My book writing role
Other titles in the Supercars series focused on cars that had been in production for one or two model generations and typically for five to 12 years. The Chevrolet Corvette, however, had been rolling off production lines for five model generations and 50 years. This demanded an extraordinary amount of historical research.
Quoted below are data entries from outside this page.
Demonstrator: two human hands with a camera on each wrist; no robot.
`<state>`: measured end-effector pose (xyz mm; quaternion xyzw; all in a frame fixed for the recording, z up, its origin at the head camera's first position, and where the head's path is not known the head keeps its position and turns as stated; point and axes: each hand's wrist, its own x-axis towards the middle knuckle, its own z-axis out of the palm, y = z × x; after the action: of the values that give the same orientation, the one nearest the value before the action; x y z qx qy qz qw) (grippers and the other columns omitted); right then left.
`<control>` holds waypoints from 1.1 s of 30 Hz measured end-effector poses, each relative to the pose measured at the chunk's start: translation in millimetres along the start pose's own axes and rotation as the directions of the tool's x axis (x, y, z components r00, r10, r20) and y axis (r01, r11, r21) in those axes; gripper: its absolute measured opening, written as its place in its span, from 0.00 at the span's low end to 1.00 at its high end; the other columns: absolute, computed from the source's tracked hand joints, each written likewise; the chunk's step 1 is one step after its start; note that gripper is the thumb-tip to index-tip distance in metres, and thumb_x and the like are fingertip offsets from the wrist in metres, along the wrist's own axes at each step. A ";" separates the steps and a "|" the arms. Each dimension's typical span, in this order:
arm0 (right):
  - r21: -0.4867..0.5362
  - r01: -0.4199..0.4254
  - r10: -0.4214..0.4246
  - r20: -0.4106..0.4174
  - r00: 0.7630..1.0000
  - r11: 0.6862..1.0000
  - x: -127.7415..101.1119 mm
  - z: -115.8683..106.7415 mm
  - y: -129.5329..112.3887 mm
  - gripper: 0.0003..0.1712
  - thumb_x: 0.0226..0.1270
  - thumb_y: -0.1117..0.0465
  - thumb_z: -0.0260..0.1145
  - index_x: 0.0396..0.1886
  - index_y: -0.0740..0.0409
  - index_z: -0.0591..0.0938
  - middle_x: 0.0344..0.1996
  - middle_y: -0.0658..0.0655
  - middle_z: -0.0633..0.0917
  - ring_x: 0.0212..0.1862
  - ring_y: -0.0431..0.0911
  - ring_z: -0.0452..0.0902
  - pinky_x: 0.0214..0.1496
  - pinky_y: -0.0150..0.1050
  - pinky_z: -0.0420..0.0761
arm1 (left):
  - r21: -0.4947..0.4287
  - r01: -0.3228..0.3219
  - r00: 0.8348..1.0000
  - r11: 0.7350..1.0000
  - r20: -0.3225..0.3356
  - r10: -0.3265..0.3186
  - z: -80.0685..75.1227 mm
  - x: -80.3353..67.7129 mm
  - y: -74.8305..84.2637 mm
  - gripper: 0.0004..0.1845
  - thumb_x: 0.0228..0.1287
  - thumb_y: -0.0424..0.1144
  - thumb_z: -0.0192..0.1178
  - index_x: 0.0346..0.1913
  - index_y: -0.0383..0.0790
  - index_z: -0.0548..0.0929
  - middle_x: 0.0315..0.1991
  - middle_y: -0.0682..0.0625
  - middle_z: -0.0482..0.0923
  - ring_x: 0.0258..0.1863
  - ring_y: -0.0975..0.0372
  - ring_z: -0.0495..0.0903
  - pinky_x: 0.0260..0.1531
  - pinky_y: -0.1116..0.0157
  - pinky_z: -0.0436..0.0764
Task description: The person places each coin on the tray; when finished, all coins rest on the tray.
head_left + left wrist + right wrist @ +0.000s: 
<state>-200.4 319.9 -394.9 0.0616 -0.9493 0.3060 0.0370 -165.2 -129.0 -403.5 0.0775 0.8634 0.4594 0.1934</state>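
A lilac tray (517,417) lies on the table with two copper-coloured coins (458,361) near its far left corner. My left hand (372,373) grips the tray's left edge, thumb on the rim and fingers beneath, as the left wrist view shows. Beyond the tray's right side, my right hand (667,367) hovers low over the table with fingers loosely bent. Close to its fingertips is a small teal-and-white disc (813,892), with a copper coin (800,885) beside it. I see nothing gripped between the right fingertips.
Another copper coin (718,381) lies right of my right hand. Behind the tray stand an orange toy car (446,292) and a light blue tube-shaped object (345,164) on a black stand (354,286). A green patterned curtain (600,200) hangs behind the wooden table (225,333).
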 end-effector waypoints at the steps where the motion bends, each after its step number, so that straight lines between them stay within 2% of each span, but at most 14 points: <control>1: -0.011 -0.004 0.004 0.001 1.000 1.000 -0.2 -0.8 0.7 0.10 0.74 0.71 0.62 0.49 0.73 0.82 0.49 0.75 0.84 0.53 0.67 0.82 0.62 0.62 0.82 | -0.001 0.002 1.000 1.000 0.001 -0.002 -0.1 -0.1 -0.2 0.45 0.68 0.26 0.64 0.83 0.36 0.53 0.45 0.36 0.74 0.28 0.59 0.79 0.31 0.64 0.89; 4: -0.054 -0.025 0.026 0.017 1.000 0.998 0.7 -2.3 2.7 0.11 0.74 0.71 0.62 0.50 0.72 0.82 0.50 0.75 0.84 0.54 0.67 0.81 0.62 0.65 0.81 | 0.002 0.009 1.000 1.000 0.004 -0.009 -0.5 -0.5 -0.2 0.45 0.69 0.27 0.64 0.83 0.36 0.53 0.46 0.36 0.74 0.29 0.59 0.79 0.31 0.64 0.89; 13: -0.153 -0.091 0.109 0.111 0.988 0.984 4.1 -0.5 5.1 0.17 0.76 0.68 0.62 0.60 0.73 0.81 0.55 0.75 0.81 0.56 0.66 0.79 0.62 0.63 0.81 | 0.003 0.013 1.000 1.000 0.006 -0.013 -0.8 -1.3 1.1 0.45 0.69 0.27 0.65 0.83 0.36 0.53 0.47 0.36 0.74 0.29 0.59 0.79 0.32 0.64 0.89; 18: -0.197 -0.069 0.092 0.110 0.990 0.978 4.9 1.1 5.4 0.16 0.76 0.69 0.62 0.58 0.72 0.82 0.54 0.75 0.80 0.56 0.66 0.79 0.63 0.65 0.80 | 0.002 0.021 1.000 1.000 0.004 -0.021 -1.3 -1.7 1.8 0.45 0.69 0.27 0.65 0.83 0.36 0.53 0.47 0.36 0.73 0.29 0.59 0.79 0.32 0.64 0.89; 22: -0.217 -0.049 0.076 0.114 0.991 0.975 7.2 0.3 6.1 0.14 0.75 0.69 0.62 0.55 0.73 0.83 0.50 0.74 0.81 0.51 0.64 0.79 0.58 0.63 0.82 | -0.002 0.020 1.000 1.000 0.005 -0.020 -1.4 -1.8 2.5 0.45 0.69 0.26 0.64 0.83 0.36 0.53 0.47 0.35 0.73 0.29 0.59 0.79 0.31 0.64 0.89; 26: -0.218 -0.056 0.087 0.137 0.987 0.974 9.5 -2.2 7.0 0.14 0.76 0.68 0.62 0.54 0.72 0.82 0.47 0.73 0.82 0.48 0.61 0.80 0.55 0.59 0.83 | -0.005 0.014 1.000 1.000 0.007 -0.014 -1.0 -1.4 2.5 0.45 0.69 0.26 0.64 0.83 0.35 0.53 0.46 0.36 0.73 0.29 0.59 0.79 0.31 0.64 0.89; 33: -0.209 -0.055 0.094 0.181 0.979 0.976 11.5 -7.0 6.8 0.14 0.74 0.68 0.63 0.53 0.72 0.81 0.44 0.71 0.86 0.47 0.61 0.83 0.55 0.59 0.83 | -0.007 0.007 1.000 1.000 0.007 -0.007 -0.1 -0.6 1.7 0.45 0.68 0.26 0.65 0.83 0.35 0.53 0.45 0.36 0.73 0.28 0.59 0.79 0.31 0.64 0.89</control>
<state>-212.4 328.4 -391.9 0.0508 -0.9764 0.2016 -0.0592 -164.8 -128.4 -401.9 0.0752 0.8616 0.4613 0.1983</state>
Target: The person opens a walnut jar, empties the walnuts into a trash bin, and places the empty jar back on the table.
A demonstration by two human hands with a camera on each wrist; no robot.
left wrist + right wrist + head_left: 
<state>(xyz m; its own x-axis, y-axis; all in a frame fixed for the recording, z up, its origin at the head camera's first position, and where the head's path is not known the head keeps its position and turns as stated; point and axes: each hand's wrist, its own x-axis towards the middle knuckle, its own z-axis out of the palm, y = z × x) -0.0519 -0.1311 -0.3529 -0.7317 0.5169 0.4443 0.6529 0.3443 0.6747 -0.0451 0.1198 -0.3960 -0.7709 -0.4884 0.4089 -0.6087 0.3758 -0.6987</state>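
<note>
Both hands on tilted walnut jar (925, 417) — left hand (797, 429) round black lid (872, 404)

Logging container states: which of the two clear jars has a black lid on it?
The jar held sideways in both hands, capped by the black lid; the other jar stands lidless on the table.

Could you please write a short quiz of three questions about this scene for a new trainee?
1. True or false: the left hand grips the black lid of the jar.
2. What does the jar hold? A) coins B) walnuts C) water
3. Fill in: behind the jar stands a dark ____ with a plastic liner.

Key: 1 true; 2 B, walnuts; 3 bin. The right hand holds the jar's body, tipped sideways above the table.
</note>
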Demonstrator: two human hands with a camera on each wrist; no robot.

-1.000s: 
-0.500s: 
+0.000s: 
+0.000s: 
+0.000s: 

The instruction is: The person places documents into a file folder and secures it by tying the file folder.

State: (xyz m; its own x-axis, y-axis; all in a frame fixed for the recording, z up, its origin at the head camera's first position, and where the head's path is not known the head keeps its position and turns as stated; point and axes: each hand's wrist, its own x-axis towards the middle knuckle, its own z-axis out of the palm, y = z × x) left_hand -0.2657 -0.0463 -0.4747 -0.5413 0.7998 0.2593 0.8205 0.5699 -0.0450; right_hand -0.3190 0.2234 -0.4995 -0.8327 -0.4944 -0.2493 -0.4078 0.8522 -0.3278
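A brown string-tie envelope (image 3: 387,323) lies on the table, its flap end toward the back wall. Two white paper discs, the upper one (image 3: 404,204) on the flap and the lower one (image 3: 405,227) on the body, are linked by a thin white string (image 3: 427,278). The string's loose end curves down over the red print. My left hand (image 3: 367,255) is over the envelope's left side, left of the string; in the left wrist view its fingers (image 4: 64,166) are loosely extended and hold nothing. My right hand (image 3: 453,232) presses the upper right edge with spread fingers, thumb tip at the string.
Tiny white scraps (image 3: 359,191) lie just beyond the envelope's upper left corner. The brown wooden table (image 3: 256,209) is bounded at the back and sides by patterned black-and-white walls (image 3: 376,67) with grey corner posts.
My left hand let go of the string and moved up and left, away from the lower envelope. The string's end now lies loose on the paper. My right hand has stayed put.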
I also conducted detailed background research into the current-generation car, visiting the Corvette factory in Bowling Green, Kentucky and GM’s headquarters in Detroit to interview the Corvette’s chief engineer and design studio head.
I interspersed the main narrative of the book with standalone stories, spotlighting the people behind the cars – colourful characters such as Harley Earl, the flamboyant designer who first headed GM’s Styling studio, and Zora Arkus-Duntov, the US immigrant of Russian parents who perhaps did more than any other engineer, in the two decades after World War II, to make America’s sports cars go fast and handle well.
My writing also included a photo-led story about the Corvette’s factory; text for graphics tracking the car’s annual sales, engine power, top speed, and acceleration statistics; and a double-page timeline from 1953 to the current day which charted the pace, power and popularity of America’s favourite automobile in parallel with events and pop culture of the same time.